Keeping every word the same, return the listing from its first line until the line holding "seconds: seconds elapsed" has been returned as well.

## [The data]
----------
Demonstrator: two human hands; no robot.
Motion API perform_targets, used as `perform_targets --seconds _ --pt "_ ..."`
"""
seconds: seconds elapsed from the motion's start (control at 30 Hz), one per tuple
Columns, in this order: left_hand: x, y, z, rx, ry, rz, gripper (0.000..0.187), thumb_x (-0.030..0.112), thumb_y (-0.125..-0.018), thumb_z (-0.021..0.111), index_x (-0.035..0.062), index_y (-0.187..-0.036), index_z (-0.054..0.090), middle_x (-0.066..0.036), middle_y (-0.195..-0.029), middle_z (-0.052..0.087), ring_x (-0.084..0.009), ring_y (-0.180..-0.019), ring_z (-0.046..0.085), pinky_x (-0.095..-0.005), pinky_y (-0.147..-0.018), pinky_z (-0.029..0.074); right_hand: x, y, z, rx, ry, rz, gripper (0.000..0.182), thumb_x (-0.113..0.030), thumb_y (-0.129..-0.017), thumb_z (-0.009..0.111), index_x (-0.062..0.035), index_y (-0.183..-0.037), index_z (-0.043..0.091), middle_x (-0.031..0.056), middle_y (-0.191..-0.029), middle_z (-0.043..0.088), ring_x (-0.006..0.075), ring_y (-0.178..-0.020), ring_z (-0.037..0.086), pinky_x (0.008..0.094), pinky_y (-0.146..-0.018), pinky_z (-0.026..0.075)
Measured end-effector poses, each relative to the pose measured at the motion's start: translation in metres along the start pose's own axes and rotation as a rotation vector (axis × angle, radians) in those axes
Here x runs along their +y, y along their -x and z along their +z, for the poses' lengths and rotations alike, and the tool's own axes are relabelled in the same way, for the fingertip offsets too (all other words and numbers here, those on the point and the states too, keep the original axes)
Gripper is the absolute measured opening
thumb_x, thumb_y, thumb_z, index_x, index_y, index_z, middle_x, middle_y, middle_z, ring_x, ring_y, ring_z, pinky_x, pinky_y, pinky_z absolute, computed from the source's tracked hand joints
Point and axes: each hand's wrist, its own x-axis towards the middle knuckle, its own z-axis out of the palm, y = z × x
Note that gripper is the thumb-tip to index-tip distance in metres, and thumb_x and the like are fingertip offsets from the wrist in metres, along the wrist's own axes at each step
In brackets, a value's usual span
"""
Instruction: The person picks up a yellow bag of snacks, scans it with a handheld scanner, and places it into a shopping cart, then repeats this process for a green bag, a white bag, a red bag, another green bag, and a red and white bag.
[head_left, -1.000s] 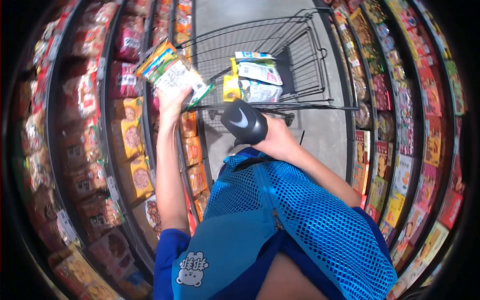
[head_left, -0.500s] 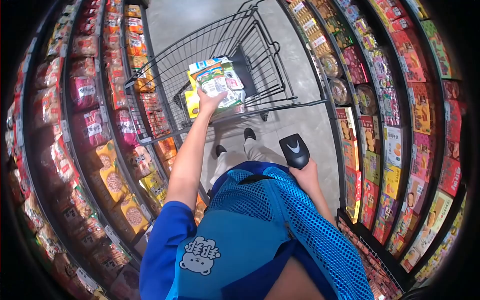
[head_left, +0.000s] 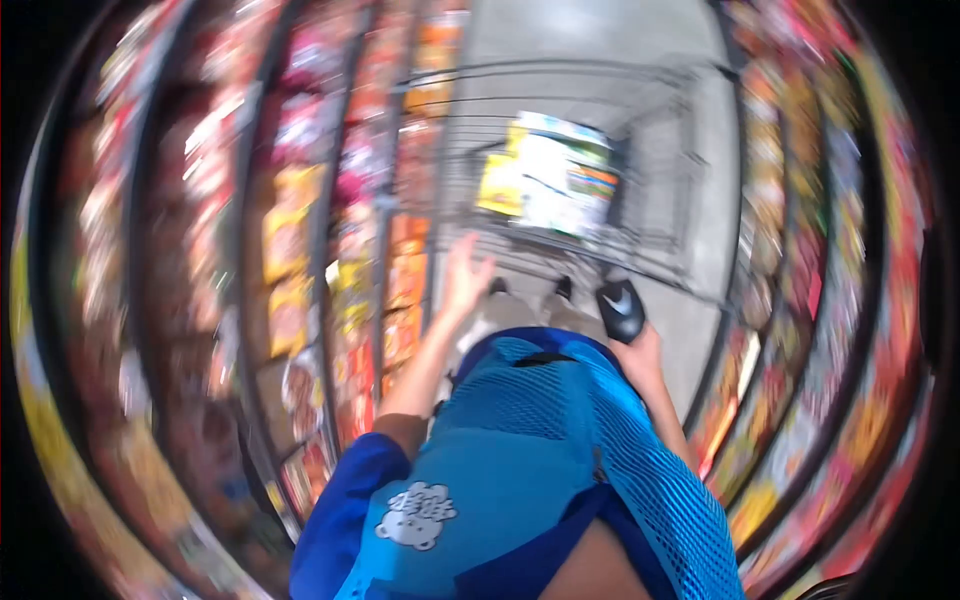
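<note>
My left hand (head_left: 466, 275) is empty with its fingers apart, just on the near side of a shopping cart (head_left: 590, 238). Inside the cart lies a pile of packaged goods (head_left: 560, 180) in white, green and yellow wrapping, blurred by motion. A yellow package (head_left: 499, 186) sits at the left of that pile. On the other side, my right hand (head_left: 640, 352) grips a black handheld scanner (head_left: 620, 309) with a pale curved mark on it. The scanner's head points away from me, below the cart's near rim.
Shelves with orange packs (head_left: 405, 265) and yellow bags (head_left: 288, 275) rise along the left. More shelves with round tubs and boxes (head_left: 765, 210) line the right. Grey floor (head_left: 590, 30) runs between them past the cart. My shoes (head_left: 563, 288) are just behind the cart.
My left hand has let go of the package in the cart and drawn back toward me. The view has shifted and blurred, so the cart appears further right. My right hand still holds the scanner.
</note>
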Motion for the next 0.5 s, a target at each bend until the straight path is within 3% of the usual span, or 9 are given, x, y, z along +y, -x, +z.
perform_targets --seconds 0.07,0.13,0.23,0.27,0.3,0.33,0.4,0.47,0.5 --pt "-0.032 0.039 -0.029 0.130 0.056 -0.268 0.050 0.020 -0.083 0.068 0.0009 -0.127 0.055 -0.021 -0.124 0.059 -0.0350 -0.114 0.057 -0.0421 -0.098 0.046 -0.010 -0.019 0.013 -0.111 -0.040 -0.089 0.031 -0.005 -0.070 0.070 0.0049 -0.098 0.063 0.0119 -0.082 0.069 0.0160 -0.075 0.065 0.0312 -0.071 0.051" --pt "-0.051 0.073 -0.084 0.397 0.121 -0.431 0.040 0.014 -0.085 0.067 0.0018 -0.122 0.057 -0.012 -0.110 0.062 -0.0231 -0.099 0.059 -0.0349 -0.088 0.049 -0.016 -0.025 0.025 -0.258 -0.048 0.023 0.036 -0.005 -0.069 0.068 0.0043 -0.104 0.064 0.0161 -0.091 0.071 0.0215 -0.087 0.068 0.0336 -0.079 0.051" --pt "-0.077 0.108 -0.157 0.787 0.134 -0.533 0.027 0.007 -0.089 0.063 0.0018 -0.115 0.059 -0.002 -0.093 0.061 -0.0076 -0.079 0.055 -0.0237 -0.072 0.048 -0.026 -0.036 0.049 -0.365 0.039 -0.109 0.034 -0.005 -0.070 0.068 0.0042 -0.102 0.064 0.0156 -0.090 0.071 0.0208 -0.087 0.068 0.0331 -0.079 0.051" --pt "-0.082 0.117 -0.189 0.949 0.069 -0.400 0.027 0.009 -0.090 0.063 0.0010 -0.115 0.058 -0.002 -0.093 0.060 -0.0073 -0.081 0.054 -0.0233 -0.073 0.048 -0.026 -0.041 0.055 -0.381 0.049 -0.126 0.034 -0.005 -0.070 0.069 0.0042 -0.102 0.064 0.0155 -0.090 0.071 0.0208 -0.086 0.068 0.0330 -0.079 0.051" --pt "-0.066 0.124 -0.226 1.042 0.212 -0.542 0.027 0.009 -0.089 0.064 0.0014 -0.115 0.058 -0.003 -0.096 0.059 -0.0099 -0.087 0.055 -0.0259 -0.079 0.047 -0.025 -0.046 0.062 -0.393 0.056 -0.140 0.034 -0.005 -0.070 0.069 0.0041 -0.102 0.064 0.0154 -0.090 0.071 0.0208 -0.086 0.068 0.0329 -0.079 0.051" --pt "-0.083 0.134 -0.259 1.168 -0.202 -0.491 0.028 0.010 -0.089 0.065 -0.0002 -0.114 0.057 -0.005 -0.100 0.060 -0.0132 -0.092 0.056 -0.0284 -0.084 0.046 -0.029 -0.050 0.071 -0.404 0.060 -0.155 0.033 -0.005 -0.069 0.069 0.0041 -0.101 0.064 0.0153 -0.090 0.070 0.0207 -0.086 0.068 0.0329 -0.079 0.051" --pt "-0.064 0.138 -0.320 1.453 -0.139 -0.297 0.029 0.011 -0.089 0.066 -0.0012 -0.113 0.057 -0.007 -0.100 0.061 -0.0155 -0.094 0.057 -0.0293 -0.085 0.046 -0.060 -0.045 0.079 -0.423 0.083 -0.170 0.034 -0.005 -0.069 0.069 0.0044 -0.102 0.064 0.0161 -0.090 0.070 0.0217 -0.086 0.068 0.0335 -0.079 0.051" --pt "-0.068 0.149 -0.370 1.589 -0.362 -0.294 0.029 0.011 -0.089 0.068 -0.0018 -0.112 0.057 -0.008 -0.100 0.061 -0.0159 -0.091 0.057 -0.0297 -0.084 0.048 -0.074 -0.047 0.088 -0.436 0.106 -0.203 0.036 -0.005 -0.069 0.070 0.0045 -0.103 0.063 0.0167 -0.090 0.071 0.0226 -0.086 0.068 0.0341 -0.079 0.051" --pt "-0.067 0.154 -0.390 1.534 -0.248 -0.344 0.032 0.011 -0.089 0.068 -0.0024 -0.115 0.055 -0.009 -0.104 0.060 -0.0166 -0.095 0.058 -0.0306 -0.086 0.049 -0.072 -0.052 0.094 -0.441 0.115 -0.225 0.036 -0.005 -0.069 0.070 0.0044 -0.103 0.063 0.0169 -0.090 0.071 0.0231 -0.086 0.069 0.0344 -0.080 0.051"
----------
## [Task response]
Demonstrator: two human hands; no robot.
Motion API perform_targets, used as `perform_targets --seconds _ --pt "_ ..."`
"""
seconds: seconds elapsed from the motion's start (control at 30 Hz), one per tuple

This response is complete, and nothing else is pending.